**DATA BLOCK:**

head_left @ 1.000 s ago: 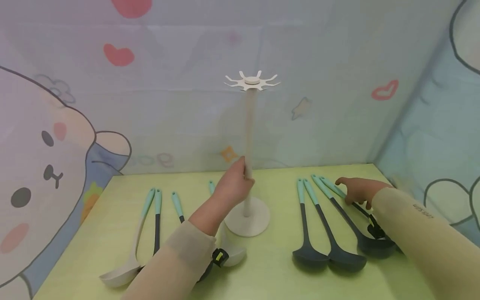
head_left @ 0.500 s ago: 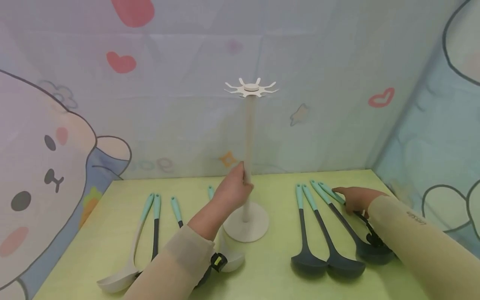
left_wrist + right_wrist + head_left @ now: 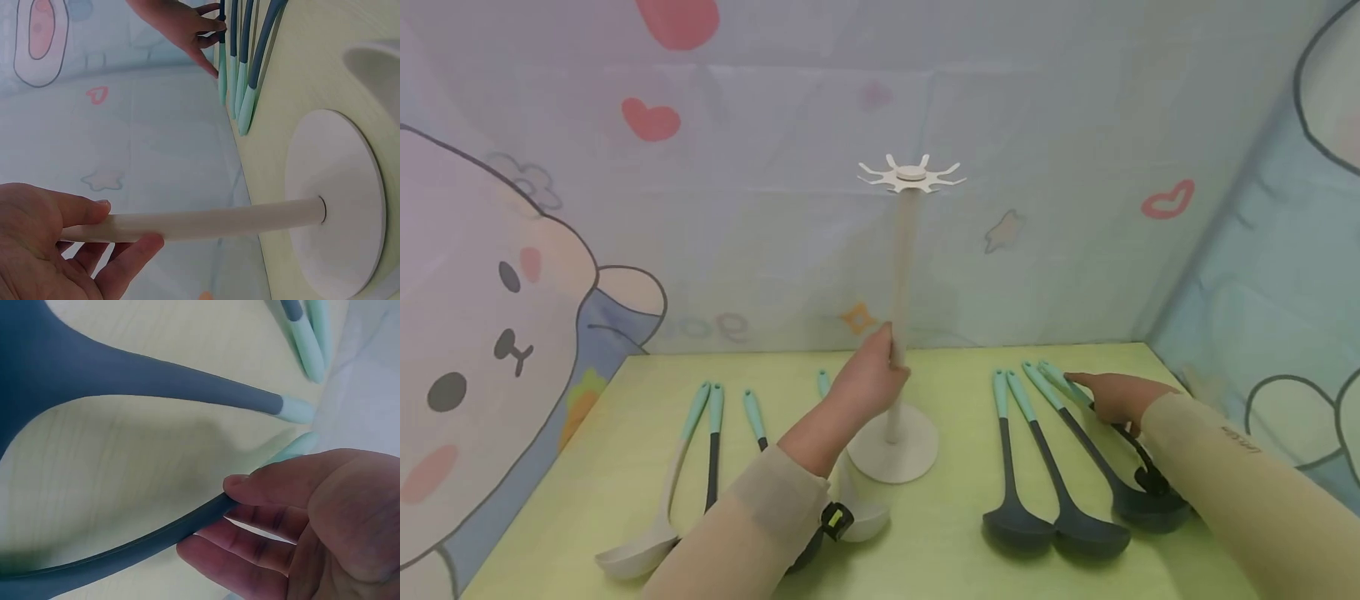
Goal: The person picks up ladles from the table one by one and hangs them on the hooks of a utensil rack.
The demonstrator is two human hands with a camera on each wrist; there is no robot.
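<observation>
A white utensil stand with a round base (image 3: pixel 912 462) and a ring of hooks (image 3: pixel 912 175) on top stands upright mid-table. My left hand (image 3: pixel 867 379) grips its pole (image 3: pixel 250 219) in the lower half, thumb and fingers around it. At the right, my right hand (image 3: pixel 1116 396) pinches the dark shaft of the rightmost ladle (image 3: pixel 144 544) between thumb and fingers, below its mint handle (image 3: pixel 1057 379). This ladle's bowl is hidden behind my sleeve in the head view. Just left of it lies another dark ladle (image 3: pixel 1090 442), its handle end close to the held one.
Two more dark ladles (image 3: pixel 1018 529) lie farther left in the right group. On the left side are a white ladle (image 3: pixel 636 554), dark-shafted utensils with mint handles (image 3: pixel 715 408) and a white-bowled one (image 3: pixel 867 521), partly under my left arm. A printed cloth (image 3: pixel 775 208) hangs behind the table.
My right hand has come slightly left and settled its grip on the rightmost ladle's shaft. My left hand keeps hold of the pole. The head view has shifted a little.
</observation>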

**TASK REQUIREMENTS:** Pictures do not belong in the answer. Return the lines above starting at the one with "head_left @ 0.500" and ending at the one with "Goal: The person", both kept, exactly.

**FINISHED EXERCISE:**
head_left @ 0.500 s ago: 
left_wrist + right_wrist + head_left @ now: 
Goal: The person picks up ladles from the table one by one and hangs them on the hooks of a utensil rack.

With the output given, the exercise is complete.